NZ lost to Ireland this year, didn't see us doing thatthat aspires to be the best in the world
NZ lost to Ireland this year, didn't see us doing that
Try playing us in Chicago where we have a 100% record!!
I disagree with this approach. When a player who escaped punishment at the time is cited and found guilty, it is effectively saying that the team of officials missed the offence at the time or applied the wrong sanction - a guilty verdict in this scenario means that the player should have been sent off at the time. What you are advocating is effectively giving the referee a remit to bottle decisions and ignore the law book. Personally I applaud him for having the courage of his convictions and applying what according to my understanding was the correct sanction.
The only way I could agree with you is if we were regularly seeing red cards overturned by the citing authorities, which we're not and I don't believe we will in this instance.
My guess would be six weeks on the basis that it's mid range - there was intent, which must bump it up from a Launchbury type low end incident but they will allow themselves to be swayed by the fact that it didn't cause any injury. Eight weeks is the recommended sanction, no doubt this will be reduced on the basis that he sends his mother flowers and once stroked a dog!
You think it was mid-range? You could clearly see him taking aim and then falling back to cover it up - To my mind he is bloody lucky he didn't cause a worse injury.

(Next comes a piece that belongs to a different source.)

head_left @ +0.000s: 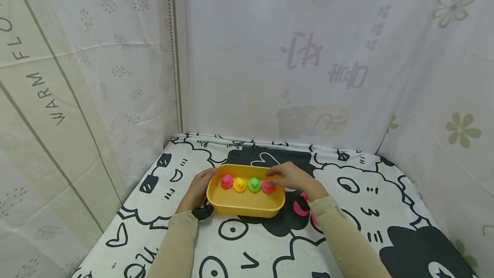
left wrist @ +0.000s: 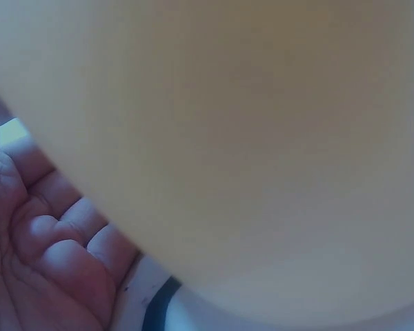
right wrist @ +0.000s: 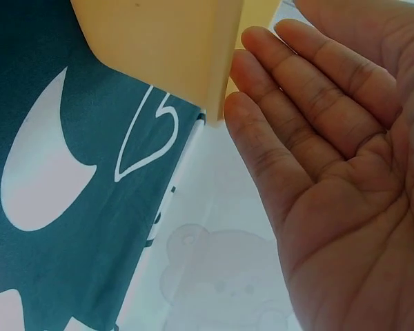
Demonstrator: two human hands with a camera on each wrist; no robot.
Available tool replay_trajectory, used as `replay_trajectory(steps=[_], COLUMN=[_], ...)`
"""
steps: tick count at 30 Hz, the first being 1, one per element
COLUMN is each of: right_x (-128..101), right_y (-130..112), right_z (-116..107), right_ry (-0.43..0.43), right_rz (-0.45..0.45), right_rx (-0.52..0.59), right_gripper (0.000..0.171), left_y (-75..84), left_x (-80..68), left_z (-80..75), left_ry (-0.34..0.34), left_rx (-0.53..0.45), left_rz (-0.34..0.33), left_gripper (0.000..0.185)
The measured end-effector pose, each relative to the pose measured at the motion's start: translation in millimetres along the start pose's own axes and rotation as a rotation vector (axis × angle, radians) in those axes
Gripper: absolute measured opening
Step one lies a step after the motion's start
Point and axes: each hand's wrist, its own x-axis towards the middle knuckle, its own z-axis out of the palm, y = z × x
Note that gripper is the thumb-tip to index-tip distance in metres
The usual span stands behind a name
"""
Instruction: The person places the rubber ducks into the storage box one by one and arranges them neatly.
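- Sleeves come up from the bottom of my head view, beige on both arms, over a black-and-white cartoon cloth (head_left: 347,209).
- Yellow tray (head_left: 247,207) sits on that cloth in the middle, between my two hands.
- Inside it, four little ducks in a row along the far side: pink duck (head_left: 226,181), yellow duck (head_left: 239,184), green duck (head_left: 254,184), red duck (head_left: 268,187).
- My left hand (head_left: 198,188) lies against the tray's left end; the left wrist cam shows the fingers (left wrist: 55,234) curled slightly next to the wall, nothing gripped as far as I can see.
- My right hand (head_left: 291,178) hangs over the tray's far right corner, right above the red duck. Right wrist cam shows a flat, relaxed palm with straight fingers (right wrist: 310,103), holding nothing.
- Pink thing (head_left: 299,207) peeks out beside my right forearm, can't tell what it is.
- Printed curtains (head_left: 293,55) wall in the back and sides.
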Motion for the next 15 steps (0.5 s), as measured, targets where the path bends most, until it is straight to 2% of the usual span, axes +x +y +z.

Much as he was provoked to an extent, I can't see any justification for less than a full term on that one tbh.
Big whoop, so do we
What if he apologizes and wears a nice suit?
I spent my morning walk into work contemplating tackling in the air. I think importantly the player must be allowed to compete for the ball in the air admittidly some of these guys jump unnatural heights for us mere mortals but we need to be able to attempt to ctch the ball mid-air if we need to get it.
So I think we need to move to a tip tackle type situation where the automatic sanction is a red card and we move ourselves down. Not based on injury cause but the actions made. Take a player over the horizontal, red. Otherwise yellow much like a tip tackle if you show a duty of care to the player by bringing him down to ground safely you can get away with just a penalty, as noted with the May incident do you think the player would of stayed on had May twisted his ankle?
However I also look at the Finn Russell a few seasons back, here a player was occupying the landing are before the opposing player launched himself in the air. I still maintain the fault there lies with player jumping into the space rather than the player occupying it.
So some level of discretion is needed, the player on the ground has the duty of care to the player in the air however if the player on the ground is occupying the space the opposing player is entering before he enter the air he is charging and therefore commiting the penalty. Regardless of who actually comes off worse.
Still don't understand why Marler got yellow unless it was for repeat infringements, not normally a straight yellow for that except preventing a try scoring oppertunity.
If we go by what happened with Finn Russell nope if a player competes for the ball in the air its currently totally on you to get out their way. Its slightly greyer in that one incident as Russell was moving into that space but he barely moves after the opposing player (whom I can't remember who it was) enters the air.I'm assuming (although don't know for sure) that the principle now would be that if the player is already there then he's not obliged to move out of the way.
That said, I still don't really understand how so many can't judge it/time it properly.